Gautama also describes enlightenment as seeing things the way they really are—that all things are enlightenment. Meaning all things in their true nature are the enlightened. And we know that to be true as we were created in the image and likeness of God. And “evil” is not real. It is the energy veil that keeps us from perceiving the true nature of all things—the way things really are.

A good example of this is when one of the masters talked about how all of creation moves in spirals, not straight lines. So we have to ask, why don’t we experience our lives moving in spirals? Because as you move through a spiral, you move from one point to another in a straight line. Is that not an example of an illusion, and not seeing things the way they really are?

After his enlightenment, Gautama was very practical as to how he presented his teachings to the world. He distilled his teachings as the pathway to enlightenment into the Four Noble Truths--that suffering exists, caused by craving, and the Middle Way--that the path to enlightenment is a balance between self-indulgence and self-mortification. We should neither overindulge in pleasures nor punish ourselves.

Author Huston Smith writes in his Religions of Man:

Nearly half a century followed during which Buddha trudged the dusty paths of India until his hair was white, step infirm, and body naught but a burst drum, preaching the ego-shattering, life-redeeming elixir of his message. He founded an order of monks, challenged the deadness of Brahmin society, and accepted in return the resentment, queries, and bewilderment his words provoked. His daily routine was staggering. In addition to training monks, correcting breaches of discipline, and generally directing the affairs of the Order, he maintained an interminable schedule of public preaching and private counseling, advising the perplexed, encouraging the faithful, and comforting the distressed. <29>

At the age of eighty Gautama became seriously ill and almost died; but he revived himself, believing it was not right to die without preparing his disciples. By sheer determination he recovered and instructed his cousin and close disciple, Ananda. For three more months he traveled through several villages, stopping at the home of Cunda, the goldsmith, one of his devoted followers.

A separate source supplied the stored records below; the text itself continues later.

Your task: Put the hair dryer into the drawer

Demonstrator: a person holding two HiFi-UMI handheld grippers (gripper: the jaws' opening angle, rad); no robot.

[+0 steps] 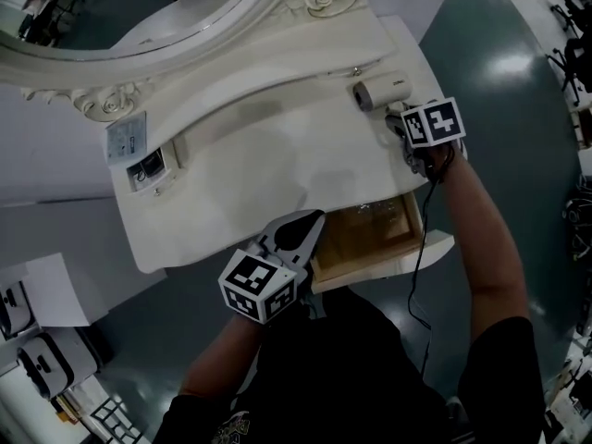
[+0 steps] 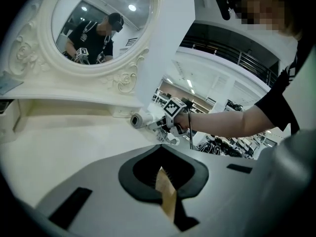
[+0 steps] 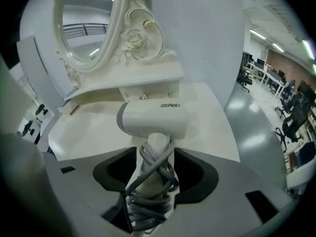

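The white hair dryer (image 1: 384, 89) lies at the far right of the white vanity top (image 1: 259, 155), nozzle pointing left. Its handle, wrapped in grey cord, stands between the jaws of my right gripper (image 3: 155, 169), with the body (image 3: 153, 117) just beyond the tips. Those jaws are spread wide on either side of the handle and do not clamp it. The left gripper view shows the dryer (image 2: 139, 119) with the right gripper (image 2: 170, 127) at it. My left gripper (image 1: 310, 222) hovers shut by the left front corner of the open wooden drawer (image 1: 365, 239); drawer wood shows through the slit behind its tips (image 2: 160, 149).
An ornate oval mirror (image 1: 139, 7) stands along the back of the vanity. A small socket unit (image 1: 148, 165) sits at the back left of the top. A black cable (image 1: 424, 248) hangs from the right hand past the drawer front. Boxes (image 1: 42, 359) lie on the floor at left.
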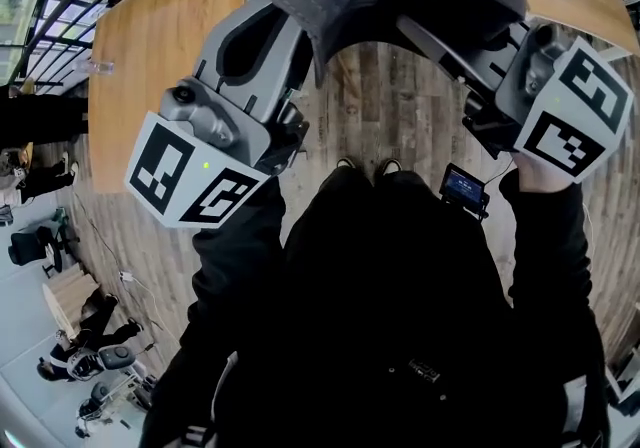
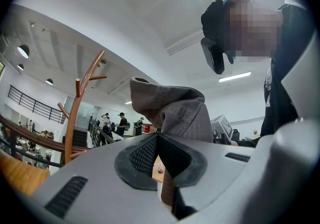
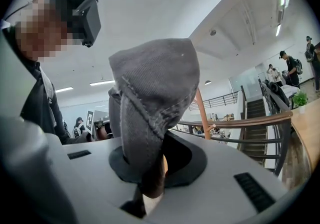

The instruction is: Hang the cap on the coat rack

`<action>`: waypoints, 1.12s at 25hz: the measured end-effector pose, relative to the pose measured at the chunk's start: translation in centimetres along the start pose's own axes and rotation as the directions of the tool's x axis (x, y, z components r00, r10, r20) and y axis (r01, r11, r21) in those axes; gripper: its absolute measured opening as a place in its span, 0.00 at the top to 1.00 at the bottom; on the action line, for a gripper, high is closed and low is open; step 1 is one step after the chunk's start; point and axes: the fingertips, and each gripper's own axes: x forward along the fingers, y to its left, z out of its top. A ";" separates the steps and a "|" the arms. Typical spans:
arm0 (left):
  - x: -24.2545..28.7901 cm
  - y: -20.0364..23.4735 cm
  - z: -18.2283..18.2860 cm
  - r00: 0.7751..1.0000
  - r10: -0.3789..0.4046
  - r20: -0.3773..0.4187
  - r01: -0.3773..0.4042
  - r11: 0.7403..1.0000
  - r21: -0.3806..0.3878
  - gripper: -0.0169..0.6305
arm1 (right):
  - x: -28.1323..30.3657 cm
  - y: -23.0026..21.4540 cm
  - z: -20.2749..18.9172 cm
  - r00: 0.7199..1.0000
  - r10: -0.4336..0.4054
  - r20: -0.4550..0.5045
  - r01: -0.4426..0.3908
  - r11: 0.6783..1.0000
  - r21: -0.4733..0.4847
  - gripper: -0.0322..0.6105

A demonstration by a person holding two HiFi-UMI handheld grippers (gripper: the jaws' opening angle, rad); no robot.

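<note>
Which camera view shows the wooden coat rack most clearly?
The left gripper view: the coat rack shows its curved pole and several pegs, left of the cap. The right gripper view shows only a strip of pole right of the cap. The head view does not show it.

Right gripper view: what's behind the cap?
The cap, pinched in the right tool, has the coat rack pole and a railing behind it. The rack's top is covered by the cap.
</note>
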 end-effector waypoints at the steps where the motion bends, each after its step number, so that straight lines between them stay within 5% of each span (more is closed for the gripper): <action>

According to tradition, Cunda unknowingly served Gautama a meal that contained poisoned mushrooms. Gautama became violently ill. Concerned that Cunda might feel responsible for his death, the Compassionate One asked Ananda to tell Cunda that of all the meals he had eaten, only two stood out as special blessings—one was the meal served to him before his enlightenment and the other was the food from Cunda, which opened the gates to his transition. Gautama passed during the full moon of May, about 483 BC.

Gautama Buddha's voluminous teachings, both when he was embodied and as an ascended master, give us a practical path toward achieving enlightenment. Take time to meditate upon his teachings. Connect with your I AM Presence and Christ Self and "be" that pure and fragrant lotus flower that grows from out of the muck of worldly passions to realize the pure Enlightenment of Buddhahood.